● PROBLEM STATEMENT
When you return the data, keep every word exact and include none of the images.

● THE DATA
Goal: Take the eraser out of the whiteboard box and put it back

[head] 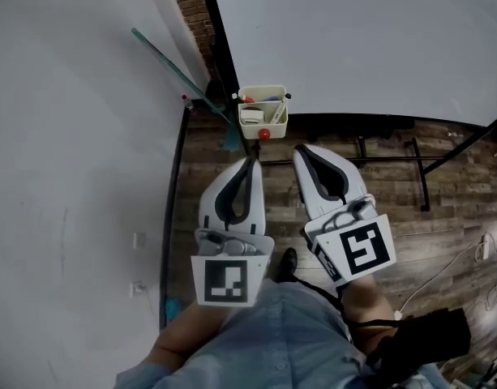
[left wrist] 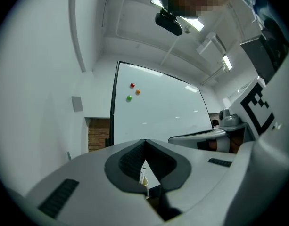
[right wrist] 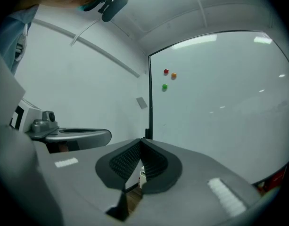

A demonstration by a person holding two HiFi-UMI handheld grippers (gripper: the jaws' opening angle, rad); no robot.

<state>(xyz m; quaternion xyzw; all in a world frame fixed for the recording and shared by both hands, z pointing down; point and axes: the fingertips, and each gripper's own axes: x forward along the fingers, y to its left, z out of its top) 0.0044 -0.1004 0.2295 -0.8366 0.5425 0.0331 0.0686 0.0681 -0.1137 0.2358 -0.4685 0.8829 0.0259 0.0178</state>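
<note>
A cream whiteboard box [head: 274,123] hangs at the lower left corner of the whiteboard [head: 362,39]. In it lies a white eraser [head: 251,116] beside some markers, and a red round knob [head: 264,134] sits on its front. My left gripper [head: 250,162] and right gripper [head: 301,151] are held side by side just short of the box, both pointing at it. Both are shut with nothing between the jaws. A sliver of the box [left wrist: 143,175] shows through the left jaws' gap, and a sliver of the box [right wrist: 142,175] shows through the right jaws' gap.
A teal stick [head: 175,67] leans against the white wall at the left. The whiteboard's black stand [head: 394,160] stretches over the wooden floor. Cables [head: 467,258] lie at the right. Three small magnets [left wrist: 132,85] stick on the board.
</note>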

● PROBLEM SOLUTION
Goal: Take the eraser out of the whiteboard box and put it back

[head] 
[left wrist] 
[right wrist] 

A demonstration by a person holding two HiFi-UMI handheld grippers (gripper: the jaws' opening angle, rad); no robot.

<state>(xyz m; quaternion xyzw; all in a world frame fixed for the recording and shared by both hands, z pointing down; point and axes: the fingertips, and each gripper's own axes: x forward along the fingers, y to its left, z out of its top) 0.0044 -0.1004 0.2295 -0.8366 0.5425 0.0331 0.0686 0.0681 -0.1137 0.2358 -0.4685 0.8829 0.0259 0.0178</state>
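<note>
A cream whiteboard box [head: 274,123] hangs at the lower left corner of the whiteboard [head: 362,39]. In it lies a white eraser [head: 251,116] beside some markers, and a red round knob [head: 264,134] sits on its front. My left gripper [head: 250,162] and right gripper [head: 301,151] are held side by side just short of the box, both pointing at it. Both are shut with nothing between the jaws. A sliver of the box [left wrist: 143,175] shows through the left jaws' gap, and a sliver of the box [right wrist: 142,175] shows through the right jaws' gap.
A teal stick [head: 175,67] leans against the white wall at the left. The whiteboard's black stand [head: 394,160] stretches over the wooden floor. Cables [head: 467,258] lie at the right. Three small magnets [left wrist: 132,85] stick on the board.
</note>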

With this, the output is complete.